During His ministry, many years after He arrived as a baby, Jesus explained that this is the heart of God. Whatever else we might have thought about Him before this point, God’s heart longs to be near those who are broken and hurting in order to restore them to wholeness. He delights to extend to them His peace, to give them hope, to restore their joy, and to make sure they have experienced His love to the fullest degree imaginable and beyond.

When Jesus was surrounded by a crowd that included many of the people who His society considered to be the worst of the worst—tax collectors and sinners—He offered them not condemnation for their state of affairs, but compassion and a reminder that God wants to bring them out of their brokenness, not discard them in it.

Luke tells us about the scene in chapter 15: “All the tax collectors and sinners were approaching to listen to him.” Today, because of the Christian worldview, we are programmed to see this as a good thing. Although not a few churches have forgotten about this central part of the heart of God, many if not most actively welcome the broken and hurting in their midst. I know of a church whose name more consciously claims this piece of God’s identity than about any other. The church is literally called Scum of the Earth. Members talking about being a part of Scum.

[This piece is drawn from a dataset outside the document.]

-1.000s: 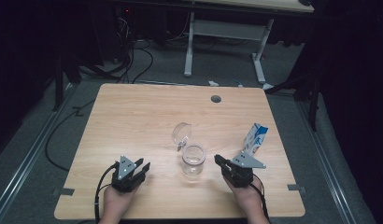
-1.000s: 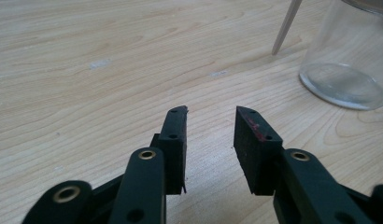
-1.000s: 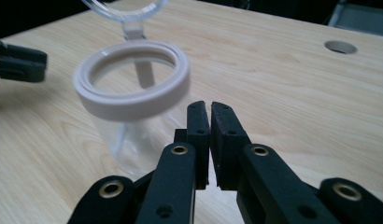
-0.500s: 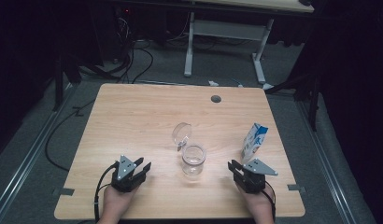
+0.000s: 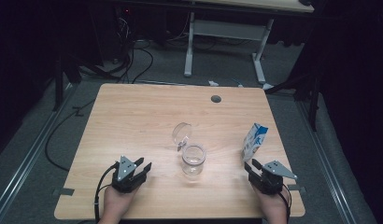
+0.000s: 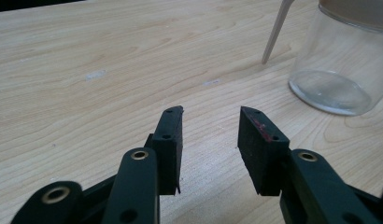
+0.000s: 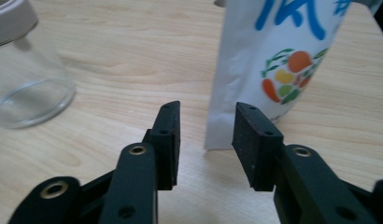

This is not the heart of the world for the broken. This was not the heart of Jesus’ own culture for the broken. “And the Pharisees and scribes were complaining, ‘This man welcomes sinners and eats with them.'” They were worried the brokenness and unrighteousness of these people who were coming to Jesus in droves was a disease that could be caught. Jesus understood, however, that it was His holiness, the holiness of God, that was more contagious. They simply needed to be exposed to it. And He was the greatest carrier in the world. His followers have since picked up the mantle.

But He wanted the religious people around Him who thought of themselves as good enough to understand where God’s heart was for these people they looked down on with scorn rather than with the compassion of the God the professed to serve. “So he told them this parable: ‘What man among you, who has a hundred sheep and loses one of them, does not leave the ninety-nine in the open field and go after the lost one until he finds it? When he has found it, he joyfully puts it on his shoulders, and coming home, he calls his friends and neighbors together, saying to them, “Rejoice with me, because I have found my lost sheep!” I tell you, in the same way, there will be more joy in heaven over one sinner who repents than over ninety-nine righteous people who don’t need repentance.'”

God loves all of His people. If even one goes missing, He goes after that one. He goes after that one until He finds it, and then He celebrates with all the joy of heaven. Some sheep remain lost because they don’t want to be found, but God goes after all of His lost sheep. He wasn’t content to remain in heaven, calling us from afar. When the time was right, He sent His Son—the second person of His triune identity—to come for us. He entered the world in circumstances that were understood to be broken themselves. He was poor. He became an immigrant. His mother was pregnant before she was married. His father died when he was still fairly young. His brothers and sisters hated Him. He had no permanent home. On and on His trail of misfortunes extends. And He did that on purpose, so that as one who understands all of our brokennesses and weaknesses, He can rescue us from all of them. We only have to receive Him and His love.

As the Advent season winds closer and closer to a close, may you receive the love of the God who was so passionate to be in a relationship with you that He sent His one and only Son for you. This belief has been making the world a better place for 2,000 years. When you receive it, it will bring Gospel good to your situation as well. I hope you will.